PROBLEM DETAILS ▸ Filter the listing and keep only the lines with the word "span".

"""

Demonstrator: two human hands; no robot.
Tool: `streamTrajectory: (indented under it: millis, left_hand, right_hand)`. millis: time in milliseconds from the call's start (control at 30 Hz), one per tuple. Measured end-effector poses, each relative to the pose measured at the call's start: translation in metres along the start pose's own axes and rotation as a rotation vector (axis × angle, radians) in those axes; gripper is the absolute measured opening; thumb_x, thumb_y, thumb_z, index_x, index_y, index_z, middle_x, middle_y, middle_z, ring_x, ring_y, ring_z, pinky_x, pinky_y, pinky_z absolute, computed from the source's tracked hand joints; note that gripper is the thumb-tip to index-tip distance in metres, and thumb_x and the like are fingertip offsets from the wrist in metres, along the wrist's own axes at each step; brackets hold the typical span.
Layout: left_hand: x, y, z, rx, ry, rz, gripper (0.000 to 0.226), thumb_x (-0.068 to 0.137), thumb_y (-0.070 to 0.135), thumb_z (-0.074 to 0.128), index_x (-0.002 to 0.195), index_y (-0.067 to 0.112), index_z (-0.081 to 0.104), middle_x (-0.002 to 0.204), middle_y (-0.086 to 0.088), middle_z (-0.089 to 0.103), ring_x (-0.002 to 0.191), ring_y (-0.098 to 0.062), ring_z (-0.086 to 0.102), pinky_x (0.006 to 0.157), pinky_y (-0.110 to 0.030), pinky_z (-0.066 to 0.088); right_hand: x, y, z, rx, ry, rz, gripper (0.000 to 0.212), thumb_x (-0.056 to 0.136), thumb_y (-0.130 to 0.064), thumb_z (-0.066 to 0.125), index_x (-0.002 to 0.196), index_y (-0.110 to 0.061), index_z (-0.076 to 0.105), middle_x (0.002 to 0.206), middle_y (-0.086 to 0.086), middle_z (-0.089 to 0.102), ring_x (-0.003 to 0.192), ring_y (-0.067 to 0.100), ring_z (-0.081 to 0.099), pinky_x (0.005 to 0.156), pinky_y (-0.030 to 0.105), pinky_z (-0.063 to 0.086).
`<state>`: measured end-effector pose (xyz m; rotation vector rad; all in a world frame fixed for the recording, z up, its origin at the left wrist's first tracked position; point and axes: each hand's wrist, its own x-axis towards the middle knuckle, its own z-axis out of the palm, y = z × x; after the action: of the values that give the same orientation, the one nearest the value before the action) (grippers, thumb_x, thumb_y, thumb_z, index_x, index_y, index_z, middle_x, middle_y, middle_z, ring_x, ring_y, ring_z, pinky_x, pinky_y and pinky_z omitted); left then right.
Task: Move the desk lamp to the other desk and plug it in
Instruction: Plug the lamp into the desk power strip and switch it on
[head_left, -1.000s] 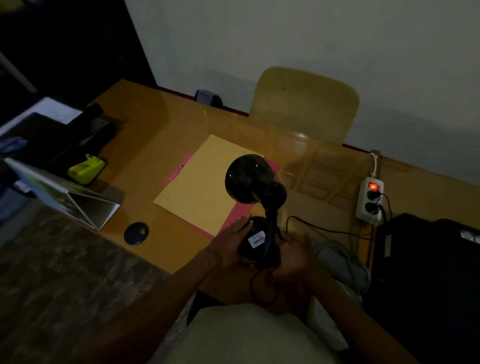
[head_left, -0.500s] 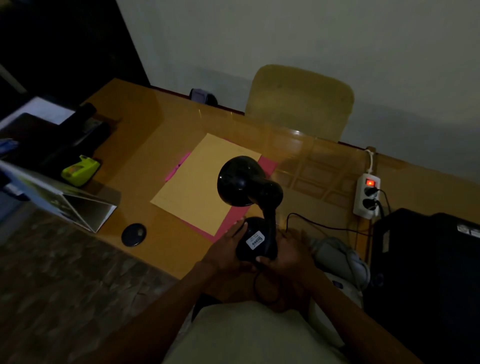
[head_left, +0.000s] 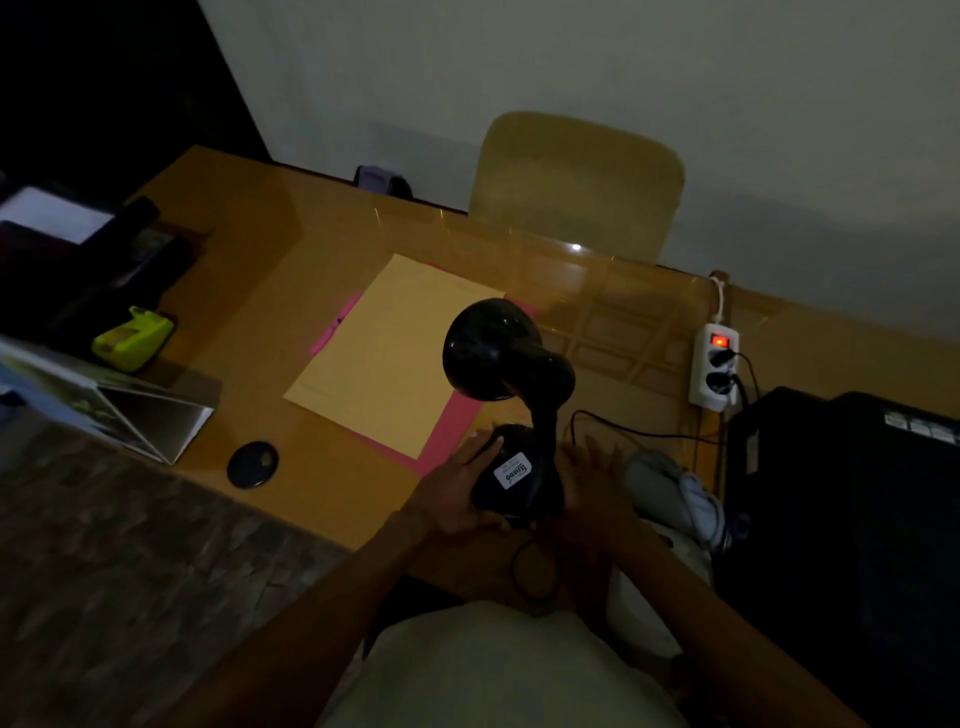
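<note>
Desk lamp (head_left: 511, 415) nearer desk (head_left: 291, 249) edge

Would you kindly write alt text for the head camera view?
Two hands, left hand and right hand, cup the base of a black desk lamp at the near edge of an orange desk. A power strip with a lit red switch lies to the right.

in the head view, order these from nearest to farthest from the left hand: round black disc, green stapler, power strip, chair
From the left hand:
1. Round black disc, left of it near the desk's front edge.
2. Power strip, to the right by the desk's far edge.
3. Green stapler, far left.
4. Chair, behind the desk.
</note>
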<state>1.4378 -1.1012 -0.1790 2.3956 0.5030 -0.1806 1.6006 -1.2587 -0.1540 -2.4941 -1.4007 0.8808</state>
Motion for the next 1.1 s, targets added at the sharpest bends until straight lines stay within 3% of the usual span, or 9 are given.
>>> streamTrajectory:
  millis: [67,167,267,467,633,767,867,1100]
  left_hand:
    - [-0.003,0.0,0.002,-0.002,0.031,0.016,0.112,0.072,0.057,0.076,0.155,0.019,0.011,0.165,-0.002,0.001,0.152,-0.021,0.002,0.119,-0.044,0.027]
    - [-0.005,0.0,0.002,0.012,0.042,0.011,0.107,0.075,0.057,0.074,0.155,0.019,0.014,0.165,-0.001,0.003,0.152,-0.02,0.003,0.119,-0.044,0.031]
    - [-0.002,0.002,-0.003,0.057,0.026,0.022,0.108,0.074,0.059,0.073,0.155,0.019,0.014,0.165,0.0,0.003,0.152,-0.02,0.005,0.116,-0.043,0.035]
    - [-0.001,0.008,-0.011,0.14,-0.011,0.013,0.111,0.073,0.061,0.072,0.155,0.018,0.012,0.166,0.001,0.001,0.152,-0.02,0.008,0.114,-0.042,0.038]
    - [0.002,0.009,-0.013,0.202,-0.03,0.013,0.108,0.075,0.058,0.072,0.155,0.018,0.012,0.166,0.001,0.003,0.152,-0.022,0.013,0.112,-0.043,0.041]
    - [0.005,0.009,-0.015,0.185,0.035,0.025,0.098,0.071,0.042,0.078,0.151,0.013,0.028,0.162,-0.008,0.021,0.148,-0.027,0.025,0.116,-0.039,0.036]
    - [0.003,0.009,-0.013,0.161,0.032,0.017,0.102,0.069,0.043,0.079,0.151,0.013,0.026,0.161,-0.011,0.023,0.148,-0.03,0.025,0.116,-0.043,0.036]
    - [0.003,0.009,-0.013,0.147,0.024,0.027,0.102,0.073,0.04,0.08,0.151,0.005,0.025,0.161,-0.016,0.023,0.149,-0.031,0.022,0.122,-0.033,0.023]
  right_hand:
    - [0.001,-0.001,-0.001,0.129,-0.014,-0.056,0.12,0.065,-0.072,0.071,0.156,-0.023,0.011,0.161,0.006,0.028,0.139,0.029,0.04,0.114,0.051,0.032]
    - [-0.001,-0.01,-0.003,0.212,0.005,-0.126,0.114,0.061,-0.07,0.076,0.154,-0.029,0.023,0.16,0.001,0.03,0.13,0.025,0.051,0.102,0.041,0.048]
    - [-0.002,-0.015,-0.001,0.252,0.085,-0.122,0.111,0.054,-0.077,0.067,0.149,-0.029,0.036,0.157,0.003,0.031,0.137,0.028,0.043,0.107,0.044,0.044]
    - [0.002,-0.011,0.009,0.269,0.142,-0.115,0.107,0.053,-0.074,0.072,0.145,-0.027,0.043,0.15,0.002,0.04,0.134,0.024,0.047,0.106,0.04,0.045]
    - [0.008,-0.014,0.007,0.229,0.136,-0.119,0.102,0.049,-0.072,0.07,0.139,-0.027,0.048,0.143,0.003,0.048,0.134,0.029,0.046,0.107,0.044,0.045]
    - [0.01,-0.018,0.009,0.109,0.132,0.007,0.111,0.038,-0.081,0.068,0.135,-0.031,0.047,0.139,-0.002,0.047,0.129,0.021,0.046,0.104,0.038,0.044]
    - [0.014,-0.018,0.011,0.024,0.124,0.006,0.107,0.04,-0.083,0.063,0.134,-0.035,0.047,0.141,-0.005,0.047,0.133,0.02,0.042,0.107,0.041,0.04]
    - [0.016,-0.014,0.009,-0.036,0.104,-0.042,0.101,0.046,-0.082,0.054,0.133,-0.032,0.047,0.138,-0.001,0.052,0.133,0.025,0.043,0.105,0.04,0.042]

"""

RESPONSE AREA ▸
Tool: `streamTrajectory: (indented under it: millis, left_hand, right_hand)`. millis: time in milliseconds from the call's start (control at 30 Hz), one per tuple. Measured end-effector poses, each relative to the pose measured at the call's start: translation in metres along the start pose's own axes and rotation as a rotation vector (axis × angle, radians) in those axes; gripper is the absolute measured opening; thumb_x, thumb_y, thumb_z, index_x, index_y, index_z, middle_x, middle_y, middle_z, ring_x, ring_y, ring_z, pinky_x, pinky_y, pinky_z absolute, computed from the source's tracked hand joints; note that gripper is the thumb-tip to index-tip distance in metres, and thumb_x and the like are fingertip offsets from the wrist in metres, along the wrist's own axes at each step; brackets hold the typical span.
Motion for the next 1.1 s, targets added at the sharpest bends until straight lines stay within 3% of the usual span, or 9 are given.

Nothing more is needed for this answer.